Segment Start: Dataset excerpt

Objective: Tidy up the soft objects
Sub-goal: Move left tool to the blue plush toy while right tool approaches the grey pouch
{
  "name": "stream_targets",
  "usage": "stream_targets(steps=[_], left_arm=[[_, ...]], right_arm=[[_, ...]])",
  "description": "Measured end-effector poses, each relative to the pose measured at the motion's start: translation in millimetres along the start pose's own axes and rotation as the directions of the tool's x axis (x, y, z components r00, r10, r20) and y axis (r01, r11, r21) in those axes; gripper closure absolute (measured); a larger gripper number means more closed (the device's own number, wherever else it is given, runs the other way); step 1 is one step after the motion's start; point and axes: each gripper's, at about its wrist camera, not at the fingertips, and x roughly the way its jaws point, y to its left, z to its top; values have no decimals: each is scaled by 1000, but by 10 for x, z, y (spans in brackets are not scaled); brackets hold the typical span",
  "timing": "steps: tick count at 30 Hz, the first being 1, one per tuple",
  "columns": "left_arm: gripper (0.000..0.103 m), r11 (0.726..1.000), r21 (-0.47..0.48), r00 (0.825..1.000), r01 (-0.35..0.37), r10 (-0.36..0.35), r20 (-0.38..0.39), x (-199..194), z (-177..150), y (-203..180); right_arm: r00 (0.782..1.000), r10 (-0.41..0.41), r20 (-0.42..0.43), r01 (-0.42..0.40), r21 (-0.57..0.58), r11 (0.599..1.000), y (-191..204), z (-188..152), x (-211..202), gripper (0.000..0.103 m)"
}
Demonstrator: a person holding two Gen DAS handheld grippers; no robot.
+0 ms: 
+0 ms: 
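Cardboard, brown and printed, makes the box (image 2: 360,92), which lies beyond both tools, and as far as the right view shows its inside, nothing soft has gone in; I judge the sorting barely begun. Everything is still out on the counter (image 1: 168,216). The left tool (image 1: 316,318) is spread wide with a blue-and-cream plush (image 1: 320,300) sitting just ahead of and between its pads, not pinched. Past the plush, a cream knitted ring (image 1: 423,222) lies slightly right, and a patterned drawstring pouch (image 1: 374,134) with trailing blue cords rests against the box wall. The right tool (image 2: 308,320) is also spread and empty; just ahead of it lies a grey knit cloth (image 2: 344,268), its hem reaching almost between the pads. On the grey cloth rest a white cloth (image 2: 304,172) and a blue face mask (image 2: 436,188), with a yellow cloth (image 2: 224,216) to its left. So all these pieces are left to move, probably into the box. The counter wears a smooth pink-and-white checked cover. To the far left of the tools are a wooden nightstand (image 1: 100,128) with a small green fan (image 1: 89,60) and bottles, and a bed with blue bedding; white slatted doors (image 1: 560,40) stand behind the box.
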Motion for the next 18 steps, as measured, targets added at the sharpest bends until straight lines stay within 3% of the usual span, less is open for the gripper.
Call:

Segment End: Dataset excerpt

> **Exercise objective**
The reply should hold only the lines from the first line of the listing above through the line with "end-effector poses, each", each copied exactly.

> **Written reply**
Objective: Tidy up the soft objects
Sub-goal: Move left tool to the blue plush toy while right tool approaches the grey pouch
{
  "name": "stream_targets",
  "usage": "stream_targets(steps=[_], left_arm=[[_, ...]], right_arm=[[_, ...]])",
  "description": "Measured end-effector poses, each relative to the pose measured at the motion's start: translation in millimetres along the start pose's own axes and rotation as the directions of the tool's x axis (x, y, z components r00, r10, r20) and y axis (r01, r11, r21) in those axes; gripper closure absolute (measured); a larger gripper number means more closed (the device's own number, wherever else it is given, runs the other way); step 1 is one step after the motion's start; point and axes: each gripper's, at about its wrist camera, not at the fingertips, and x roughly the way its jaws point, y to its left, z to its top; values have no decimals: each is scaled by 1000, but by 10 for x, z, y (spans in brackets are not scaled); brackets hold the typical span",

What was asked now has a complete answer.